YOUR GOAL
Show the lines below where "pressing" occurs.

▶

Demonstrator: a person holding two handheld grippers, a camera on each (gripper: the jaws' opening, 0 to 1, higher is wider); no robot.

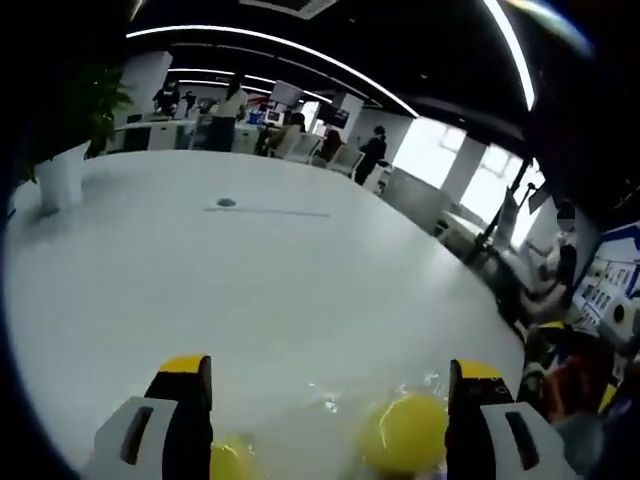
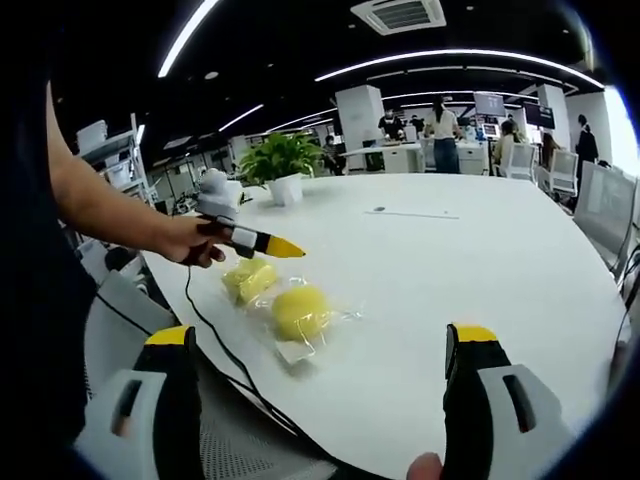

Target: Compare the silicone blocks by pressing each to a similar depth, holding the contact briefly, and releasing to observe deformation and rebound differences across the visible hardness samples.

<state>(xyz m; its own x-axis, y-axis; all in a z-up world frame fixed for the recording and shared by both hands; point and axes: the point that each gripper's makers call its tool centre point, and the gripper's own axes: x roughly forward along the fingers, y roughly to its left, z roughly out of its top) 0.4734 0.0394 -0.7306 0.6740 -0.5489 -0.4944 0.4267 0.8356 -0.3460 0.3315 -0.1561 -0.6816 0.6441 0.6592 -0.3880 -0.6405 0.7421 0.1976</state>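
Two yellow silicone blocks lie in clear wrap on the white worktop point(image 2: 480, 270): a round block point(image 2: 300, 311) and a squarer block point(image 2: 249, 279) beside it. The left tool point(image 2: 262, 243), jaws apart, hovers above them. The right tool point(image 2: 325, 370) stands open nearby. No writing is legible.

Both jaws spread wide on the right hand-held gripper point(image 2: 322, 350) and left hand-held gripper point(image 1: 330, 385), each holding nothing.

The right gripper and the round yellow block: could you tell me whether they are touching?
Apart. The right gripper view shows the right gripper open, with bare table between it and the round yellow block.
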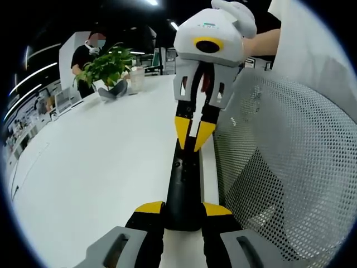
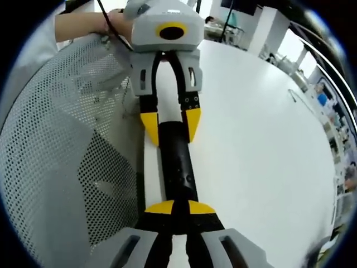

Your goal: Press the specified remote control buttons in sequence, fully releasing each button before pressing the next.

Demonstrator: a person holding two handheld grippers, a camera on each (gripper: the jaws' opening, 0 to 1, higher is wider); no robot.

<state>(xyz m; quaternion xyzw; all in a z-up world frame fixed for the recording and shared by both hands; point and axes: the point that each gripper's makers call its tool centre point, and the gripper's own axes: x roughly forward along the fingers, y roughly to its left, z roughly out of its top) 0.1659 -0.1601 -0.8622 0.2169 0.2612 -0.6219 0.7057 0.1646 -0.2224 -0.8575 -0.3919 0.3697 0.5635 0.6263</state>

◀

ANSWER AREA
Target: Compare the silicone blocks by pressing each to a similar depth, holding the contact briefly, and releasing to observe deformation and rebound differences across the visible hardness samples.
Your goal: Press the specified remote control buttons in sequence, fully releasing each button before pressing the next.

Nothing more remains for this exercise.